How to Enable Extensions

As of March 2020, School of Haskell has been switched to read-only mode.

This post is designed to help you if there is a GHC extension that you want to use, but you’re not sure how to go about enabling it.

There are (at least) three ways to enable an extension in GHC, and you can use any combination of the three. For the rest of this post, we will talk about a hypothetical extension called ExtensionName.

LANGUAGE Pragma

You can enable an extension for a single file by placing {-# LANGUAGE ExtensionName #-} on its own line at or near the top of the file (anywhere before the module header, or before the first import or definition if there is no module header, should be fine).

You can enable multiple extensions by using multiple LANGUAGE pragmas, by mentioning multiple extension names seperated by commas within one LANGUAGE pragma, or by using any combination of the two. For example, if you wanted to enable the extensions ScopedTypeVariables, LiberalTypeSynonyms, and MultiWayIf, all of the following are perfectly fine and do exactly the same thing:

{-# LANGUAGE ScopedTypeVariables, LiberalTypeSynonyms, MultiWayIf #-}
{-# LANGUAGE ScopedTypeVariables #-}
{-# LANGUAGE LiberalTypeSynonyms #-}
{-# LANGUAGE MultiWayIf #-}
{-# LANGUAGE ScopedTypeVariables, LiberalTypeSynonyms #-}
{-# LANGUAGE MultiWayIf #-}

.cabal File

If your project is managed by cabal and/or stack, then your .cabal file can include extensions that will apply to the whole project. Simply place extensions: ExtensionName on it’s own line in the .cabal file’s library and/or executable section(s) (depending on which target(s) you want to enable the extension for).

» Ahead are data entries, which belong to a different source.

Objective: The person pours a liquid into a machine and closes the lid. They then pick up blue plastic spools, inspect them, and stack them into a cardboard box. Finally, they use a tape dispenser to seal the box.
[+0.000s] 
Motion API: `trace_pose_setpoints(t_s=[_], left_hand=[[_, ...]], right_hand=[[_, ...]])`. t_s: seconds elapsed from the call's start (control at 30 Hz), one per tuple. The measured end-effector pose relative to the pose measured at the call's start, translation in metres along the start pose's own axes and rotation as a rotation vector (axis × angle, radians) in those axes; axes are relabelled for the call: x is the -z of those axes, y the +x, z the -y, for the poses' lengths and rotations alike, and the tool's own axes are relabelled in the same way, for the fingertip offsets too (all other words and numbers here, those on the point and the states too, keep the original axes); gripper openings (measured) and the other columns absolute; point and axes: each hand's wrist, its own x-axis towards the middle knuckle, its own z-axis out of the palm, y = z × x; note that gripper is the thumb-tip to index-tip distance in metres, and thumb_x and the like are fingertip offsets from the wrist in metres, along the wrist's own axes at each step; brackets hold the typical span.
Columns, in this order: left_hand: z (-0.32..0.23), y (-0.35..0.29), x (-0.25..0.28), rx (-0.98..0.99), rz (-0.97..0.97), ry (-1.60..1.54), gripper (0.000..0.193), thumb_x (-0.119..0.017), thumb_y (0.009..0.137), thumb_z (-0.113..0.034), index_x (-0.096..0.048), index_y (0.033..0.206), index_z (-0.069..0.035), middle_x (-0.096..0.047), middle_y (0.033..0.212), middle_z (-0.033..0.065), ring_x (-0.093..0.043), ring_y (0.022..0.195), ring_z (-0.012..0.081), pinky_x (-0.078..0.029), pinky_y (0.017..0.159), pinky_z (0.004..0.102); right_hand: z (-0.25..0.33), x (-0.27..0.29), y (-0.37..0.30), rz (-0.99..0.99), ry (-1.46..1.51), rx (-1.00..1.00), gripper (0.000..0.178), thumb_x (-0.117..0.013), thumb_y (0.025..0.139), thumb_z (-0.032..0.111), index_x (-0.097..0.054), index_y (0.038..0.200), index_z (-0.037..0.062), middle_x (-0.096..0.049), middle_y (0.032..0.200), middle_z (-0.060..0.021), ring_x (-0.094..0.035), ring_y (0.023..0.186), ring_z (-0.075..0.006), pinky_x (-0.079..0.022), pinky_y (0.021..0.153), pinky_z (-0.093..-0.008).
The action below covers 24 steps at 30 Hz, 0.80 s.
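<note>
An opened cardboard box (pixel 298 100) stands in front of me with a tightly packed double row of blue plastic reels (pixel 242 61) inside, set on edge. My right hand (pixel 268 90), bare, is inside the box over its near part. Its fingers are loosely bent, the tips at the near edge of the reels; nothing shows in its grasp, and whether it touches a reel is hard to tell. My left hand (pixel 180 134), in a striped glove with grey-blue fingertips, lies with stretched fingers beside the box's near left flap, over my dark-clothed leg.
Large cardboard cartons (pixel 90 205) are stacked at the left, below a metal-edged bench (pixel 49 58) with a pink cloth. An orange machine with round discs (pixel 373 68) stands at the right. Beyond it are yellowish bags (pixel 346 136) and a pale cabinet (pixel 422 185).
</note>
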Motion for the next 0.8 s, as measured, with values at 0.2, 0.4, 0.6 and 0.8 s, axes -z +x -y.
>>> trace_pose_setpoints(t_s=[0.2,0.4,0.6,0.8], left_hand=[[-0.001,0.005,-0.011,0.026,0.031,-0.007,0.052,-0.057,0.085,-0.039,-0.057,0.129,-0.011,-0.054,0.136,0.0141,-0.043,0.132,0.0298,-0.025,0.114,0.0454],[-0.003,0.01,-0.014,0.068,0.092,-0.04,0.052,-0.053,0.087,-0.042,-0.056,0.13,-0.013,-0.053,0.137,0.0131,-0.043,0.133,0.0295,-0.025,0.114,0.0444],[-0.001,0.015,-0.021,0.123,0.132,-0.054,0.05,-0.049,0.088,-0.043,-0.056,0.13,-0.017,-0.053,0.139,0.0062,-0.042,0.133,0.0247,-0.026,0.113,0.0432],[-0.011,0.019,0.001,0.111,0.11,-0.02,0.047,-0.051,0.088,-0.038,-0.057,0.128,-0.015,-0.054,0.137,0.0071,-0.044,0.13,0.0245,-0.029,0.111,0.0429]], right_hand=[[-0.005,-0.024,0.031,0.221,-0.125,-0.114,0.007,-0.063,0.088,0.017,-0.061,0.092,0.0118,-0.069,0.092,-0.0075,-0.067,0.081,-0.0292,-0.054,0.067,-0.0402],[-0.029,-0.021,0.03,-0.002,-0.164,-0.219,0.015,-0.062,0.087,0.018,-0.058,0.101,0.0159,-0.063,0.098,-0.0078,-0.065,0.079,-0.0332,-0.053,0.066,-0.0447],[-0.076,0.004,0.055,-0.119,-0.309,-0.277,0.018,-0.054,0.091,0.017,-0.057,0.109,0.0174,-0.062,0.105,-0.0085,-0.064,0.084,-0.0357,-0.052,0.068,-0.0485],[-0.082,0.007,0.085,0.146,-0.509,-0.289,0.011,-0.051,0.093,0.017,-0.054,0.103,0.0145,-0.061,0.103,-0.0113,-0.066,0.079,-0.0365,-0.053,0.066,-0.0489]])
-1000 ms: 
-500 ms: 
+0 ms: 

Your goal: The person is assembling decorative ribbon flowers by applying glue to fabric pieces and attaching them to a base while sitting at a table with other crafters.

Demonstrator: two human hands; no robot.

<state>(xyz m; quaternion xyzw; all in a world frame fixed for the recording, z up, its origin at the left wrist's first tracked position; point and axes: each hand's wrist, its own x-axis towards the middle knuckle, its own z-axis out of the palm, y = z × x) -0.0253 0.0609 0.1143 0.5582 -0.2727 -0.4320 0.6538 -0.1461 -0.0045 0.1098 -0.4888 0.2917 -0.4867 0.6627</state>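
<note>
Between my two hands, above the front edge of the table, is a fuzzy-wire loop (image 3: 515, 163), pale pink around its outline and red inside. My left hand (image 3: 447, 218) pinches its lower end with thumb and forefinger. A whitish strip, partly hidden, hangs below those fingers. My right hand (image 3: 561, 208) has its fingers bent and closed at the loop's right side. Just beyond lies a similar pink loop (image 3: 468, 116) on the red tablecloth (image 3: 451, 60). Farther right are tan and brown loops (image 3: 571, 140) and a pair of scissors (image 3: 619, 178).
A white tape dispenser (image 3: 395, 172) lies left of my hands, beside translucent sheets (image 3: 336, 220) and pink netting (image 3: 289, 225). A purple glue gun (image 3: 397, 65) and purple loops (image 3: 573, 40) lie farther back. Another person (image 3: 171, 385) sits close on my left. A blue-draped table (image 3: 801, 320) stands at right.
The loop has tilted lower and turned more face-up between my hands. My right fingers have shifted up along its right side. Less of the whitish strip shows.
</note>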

You can enable multiple extensions at once by placing multiple extension names, seperated by commas, on the extensions: line; you can even seperate them by whitespace, including newlines, as long as the result respects Haskell’s usual notion of “layout.”

-X Options

For a single compilation, REPL session, or interpretation, you can enable an extension by passing ghc, ghci, or runghc (respectively) the command-line flag -XExtensionName. This works no matter where the flag comes from, so long as it ends up being passed to the program in question via its command-line arguments.

You can enable multiple extensions by passing multiple -X flags.

Disabling an Extension

In any of the three ways discussed, you can always disable an extension by enabling the extension name NoExtensionName. If the extension’s name already follows that pattern, then simply remove the No prefix instead.

The only extensions for which there are no No-variants are:

The first two of those are sort of like extension bundles whose only purpose is to set a whole bunch of other extension flags with the goal of being compliant with a particular Haskell standard. The last three act together as a three-way switch, in a similar way to how all other extensions act as a two-way switch with their No-variants.

Mentioning an Extension Multiple Times

If an extension is mentioned multiple times, it is still enabled as usual. If ExtensionName and NoExtensionName are both mentioned, the last one given wins.

Checking Which Extensions are Supported in a particular GHC version

The GHCanIUse table is a good way to check which GHC versions support which language extensions.

You can also pass the command-line option --supported-extensions (or its synonym, --supported-languages) to ghc, which will output a list of extension names. Unlike the GHCanIUse table, this list will include all the No-variants of all the extensions available to your version of ghc.